Following the strong, public statements of solidarity with Black Lives Matter that cultural institutions across the country made in Summer 2020, museums, artist-endowed foundations, and other arts organizations began to look inward, identifying all the ways their commitment to diversity, equity, inclusion, and access can be lived in their day-to-day activities. This has prompted endowed cultural organizations to seriously evaluate whether their investment decisions reflect their values, and to begin the journey to align their money with mission and purpose. Such a reflection is a natural outgrowth of recent debates over accepting donations earned through the sale of opioids, fossil fuels, weapons, and the operation of private prisons. It also recognizes that Next Generation art donors and foundations that fund the arts—many of whom are impact investors themselves—are beginning to evaluate an arts organization’s investments alongside its programs and policies when deciding where to give. As New York City demonstrated in 2019, local arts agencies are already paying attention to diversity within the staff and leadership of the organizations they support; considering other operations is a logical next step.

America’s museums, libraries, art schools, performing art centers, and other cultural institutions steward more than $58 billion in financial assets through their endowments.

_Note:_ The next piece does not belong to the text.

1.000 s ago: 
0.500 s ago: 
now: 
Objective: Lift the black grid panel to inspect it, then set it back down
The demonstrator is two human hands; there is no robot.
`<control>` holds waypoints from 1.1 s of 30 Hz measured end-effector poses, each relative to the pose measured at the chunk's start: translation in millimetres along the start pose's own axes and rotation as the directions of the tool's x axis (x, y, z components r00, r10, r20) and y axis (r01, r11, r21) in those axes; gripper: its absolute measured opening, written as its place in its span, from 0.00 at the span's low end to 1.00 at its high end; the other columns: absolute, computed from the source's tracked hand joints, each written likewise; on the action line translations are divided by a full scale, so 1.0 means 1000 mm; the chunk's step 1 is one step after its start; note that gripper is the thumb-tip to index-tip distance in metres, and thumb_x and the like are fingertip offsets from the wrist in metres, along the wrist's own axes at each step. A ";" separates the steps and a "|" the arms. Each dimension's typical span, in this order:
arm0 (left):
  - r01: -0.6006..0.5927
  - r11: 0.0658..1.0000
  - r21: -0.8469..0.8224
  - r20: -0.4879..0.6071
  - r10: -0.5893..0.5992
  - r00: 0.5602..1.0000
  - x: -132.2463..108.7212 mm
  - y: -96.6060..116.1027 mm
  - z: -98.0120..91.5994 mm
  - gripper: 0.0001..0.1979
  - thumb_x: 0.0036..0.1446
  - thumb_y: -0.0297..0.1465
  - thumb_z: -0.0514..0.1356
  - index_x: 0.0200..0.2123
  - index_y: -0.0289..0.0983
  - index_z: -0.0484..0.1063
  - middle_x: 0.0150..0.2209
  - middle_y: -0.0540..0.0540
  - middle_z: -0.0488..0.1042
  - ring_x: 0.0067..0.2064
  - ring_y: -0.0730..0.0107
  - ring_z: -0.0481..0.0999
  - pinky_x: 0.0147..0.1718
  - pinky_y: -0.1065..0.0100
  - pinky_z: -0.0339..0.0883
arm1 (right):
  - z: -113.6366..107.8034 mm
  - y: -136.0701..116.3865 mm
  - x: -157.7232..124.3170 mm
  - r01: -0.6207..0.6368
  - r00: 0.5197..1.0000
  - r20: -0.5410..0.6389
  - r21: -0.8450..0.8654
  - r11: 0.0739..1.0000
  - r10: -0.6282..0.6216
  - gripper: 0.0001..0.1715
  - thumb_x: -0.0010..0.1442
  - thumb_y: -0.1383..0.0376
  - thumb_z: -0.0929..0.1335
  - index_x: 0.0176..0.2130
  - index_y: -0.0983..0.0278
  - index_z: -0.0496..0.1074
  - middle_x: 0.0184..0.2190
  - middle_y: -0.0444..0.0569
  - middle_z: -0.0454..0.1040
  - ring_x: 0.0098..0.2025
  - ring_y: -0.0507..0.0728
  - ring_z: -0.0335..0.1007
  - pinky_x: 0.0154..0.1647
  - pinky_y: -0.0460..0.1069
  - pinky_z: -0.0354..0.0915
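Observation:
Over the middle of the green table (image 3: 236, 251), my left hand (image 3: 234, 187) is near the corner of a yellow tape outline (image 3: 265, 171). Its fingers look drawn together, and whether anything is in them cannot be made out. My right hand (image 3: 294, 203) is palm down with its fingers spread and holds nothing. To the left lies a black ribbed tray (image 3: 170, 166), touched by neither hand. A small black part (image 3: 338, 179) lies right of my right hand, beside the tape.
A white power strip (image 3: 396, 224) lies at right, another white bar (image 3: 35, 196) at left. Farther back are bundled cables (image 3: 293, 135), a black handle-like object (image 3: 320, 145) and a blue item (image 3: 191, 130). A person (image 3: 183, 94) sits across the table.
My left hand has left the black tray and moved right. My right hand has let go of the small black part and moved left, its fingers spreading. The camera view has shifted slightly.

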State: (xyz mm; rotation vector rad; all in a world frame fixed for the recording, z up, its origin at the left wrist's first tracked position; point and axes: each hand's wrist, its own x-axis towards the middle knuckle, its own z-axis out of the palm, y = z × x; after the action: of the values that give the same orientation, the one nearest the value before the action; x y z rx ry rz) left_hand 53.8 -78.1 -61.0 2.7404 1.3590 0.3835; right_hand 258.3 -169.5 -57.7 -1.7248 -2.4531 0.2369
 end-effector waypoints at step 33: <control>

This means investment policies and practices offer a meaningful way for cultural institutions to signal their values of diversity, equity, inclusion and access (DEIA).

Impact investing is defined as investing with the intent to generate positive, measurable social or environmental impact alongside financial return. $17.1 trillion—or one out of every three dollars invested in the United States—is invested for sustainability and impact today.[1] Record inflows to sustainable funds in 2020 reflect how investors are paying attention to issues related to the environment, society, and good corporate governance while watching how companies weather the COVID pandemic.[2]

Investors do not sacrifice financial returns when incorporating material risks affecting workers, the community, and the planet into investment considerations. In 2020, sustainable equity funds outperformed their traditional peers by a median of 4.3%, and sustainable bond funds outperformed their traditional peers by a median of 0.9%.